Maximizing Benefits: Wait Longer

Myths aside, if you truly want to maximize your Social Security benefits, one of the best ways to do so is to wait a little longer. Instead of drawing your benefits at 62, a financial advisor will tell you that if you wait until 70, your benefits increase by 8% for every year you delay. 

In other words, if you retire at 70 instead of your full retirement age of 66, you can compound four years of waiting by 8% each year and end up with a monthly benefit 30% higher than it would have been at 66. This adds up to hundreds of dollars in additional monthly benefits and thousands more per year. 

Maximize Benefits: Work More

One of the first things any financial advisor will tell you about maximizing your Social Security benefits is to work more. Baby boomers will discover that their Social Security benefits are based on the top 35 years of earning throughout their working lives. 

If you don’t have 35 total years, any missing years are counted as zero, dramatically impacting how much earnings you will receive when you retire. For anyone who doesn’t have 35 years to put into the Social Security pie, waiting until they are 70, according to leading financial experts, is the best way to maximize Social Security payouts. 

Maximize Benefits: Claiming Spousal Benefits

Any financial advisor familiar with retirement planning will tell you that one method to maximize Social Security is to claim spousal benefits. In other words, if one spouse has earnings much less than their spouse’s, the best option might be to claim spousal benefits, which could be as much as 50% more for the higher-earning spouse when they hit their full retirement age. 

The best part is that even if a spouse has no working history, they can still claim eligibility for spousal benefits. The only caveat is that both spouses must wait until the higher-earning spouse claims benefits to make an additional claim for spousal benefits. Even though these benefits can be claimed at age 62, waiting until 67 or 70 would maximize the payout. 

It’s also worth noting that a surviving spouse can claim 100% of a deceased spouse’s benefits if the dead spouse has already reached full retirement age. 
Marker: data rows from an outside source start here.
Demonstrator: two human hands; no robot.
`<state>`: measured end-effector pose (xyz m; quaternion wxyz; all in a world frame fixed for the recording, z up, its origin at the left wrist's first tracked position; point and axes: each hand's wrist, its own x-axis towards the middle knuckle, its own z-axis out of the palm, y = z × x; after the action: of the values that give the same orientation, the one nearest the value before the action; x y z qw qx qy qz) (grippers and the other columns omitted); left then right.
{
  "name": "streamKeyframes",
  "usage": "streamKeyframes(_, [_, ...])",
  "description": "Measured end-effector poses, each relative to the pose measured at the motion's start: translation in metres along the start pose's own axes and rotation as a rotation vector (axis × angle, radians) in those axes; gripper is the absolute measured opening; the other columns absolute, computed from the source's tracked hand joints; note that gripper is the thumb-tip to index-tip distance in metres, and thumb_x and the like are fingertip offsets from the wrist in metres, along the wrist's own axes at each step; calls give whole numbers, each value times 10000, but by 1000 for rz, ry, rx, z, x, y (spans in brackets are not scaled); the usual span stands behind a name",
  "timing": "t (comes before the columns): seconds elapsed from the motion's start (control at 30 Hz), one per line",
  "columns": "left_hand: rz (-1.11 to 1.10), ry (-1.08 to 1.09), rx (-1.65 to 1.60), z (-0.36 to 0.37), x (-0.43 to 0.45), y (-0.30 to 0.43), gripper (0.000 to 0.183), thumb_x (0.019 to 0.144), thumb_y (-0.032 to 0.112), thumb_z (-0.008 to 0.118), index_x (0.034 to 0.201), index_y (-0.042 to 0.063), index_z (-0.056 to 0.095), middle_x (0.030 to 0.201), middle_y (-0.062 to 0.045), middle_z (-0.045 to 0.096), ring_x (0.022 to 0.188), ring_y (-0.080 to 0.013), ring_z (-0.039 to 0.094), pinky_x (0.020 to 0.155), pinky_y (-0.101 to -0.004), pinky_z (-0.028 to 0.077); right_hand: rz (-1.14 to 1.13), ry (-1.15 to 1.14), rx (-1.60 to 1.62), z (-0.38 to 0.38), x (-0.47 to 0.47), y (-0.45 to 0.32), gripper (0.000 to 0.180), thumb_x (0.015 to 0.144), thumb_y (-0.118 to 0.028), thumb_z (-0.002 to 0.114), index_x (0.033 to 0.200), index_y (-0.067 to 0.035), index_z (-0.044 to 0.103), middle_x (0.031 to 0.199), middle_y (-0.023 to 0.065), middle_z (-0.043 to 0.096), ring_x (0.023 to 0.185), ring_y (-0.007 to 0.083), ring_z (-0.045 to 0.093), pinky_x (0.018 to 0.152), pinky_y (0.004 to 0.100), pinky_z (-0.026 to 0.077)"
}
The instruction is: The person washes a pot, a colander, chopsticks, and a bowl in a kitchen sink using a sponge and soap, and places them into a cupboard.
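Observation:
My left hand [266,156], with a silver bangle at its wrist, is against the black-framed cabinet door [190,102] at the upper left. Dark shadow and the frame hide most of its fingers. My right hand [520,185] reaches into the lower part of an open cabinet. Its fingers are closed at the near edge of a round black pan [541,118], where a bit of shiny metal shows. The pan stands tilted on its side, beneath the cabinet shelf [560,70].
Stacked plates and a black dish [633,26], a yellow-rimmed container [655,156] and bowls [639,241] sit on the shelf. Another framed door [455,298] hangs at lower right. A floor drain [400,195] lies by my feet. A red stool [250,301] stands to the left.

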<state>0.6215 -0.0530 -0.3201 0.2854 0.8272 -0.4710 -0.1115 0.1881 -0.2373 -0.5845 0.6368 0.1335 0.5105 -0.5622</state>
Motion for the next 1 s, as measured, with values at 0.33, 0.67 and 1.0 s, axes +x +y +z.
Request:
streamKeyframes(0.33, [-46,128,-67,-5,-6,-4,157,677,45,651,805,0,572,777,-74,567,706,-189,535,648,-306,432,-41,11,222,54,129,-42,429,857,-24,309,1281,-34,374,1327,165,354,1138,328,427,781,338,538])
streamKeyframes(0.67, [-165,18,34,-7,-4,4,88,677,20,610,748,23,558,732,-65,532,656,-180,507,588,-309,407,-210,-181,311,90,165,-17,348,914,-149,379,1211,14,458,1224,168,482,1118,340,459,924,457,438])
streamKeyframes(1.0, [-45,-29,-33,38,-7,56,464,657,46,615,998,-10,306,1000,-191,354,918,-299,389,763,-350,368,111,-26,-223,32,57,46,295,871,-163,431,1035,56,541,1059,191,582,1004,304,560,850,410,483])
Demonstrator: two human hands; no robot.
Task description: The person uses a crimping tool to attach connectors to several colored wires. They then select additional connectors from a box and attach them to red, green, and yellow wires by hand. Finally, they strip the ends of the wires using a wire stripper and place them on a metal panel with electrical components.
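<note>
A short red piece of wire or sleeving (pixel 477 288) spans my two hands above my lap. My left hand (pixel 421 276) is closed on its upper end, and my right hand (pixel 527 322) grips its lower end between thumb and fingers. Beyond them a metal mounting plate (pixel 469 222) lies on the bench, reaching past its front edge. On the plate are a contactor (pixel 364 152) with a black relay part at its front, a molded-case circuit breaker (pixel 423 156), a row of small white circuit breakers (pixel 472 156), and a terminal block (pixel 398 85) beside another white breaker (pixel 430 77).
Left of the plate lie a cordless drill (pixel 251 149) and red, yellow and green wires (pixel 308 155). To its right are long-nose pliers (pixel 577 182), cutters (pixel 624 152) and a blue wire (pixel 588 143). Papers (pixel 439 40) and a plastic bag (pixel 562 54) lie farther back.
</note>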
Preparing for Social Security Shortfalls

According to Merill Lynch, 60% of 18-44-year-olds believe Social Security will still exist by the time they retire, which bodes well for the program. However, you should never rely entirely on Social Security, especially with the understanding that there could be potential shortfalls sometime in the next decade. 

Because of this concern, you should start saving as early as possible. It would be best to take advantage of the first employer offering you a 401k. The same consideration applies to Baby Boomers, who should rely on savings from a 401K to make up for any potential Social Security shortfalls. 

Financial advisors may also recommend that you consider an annuity investment, which can provide a guaranteed income stream to supplement any shortfall from Social Security. Depending on the type of annuity, there are various levels of risk, so a financial advisor will help you consider your individual goals, risk tolerance, and liquidity needs that may stem from Social Security shortfalls.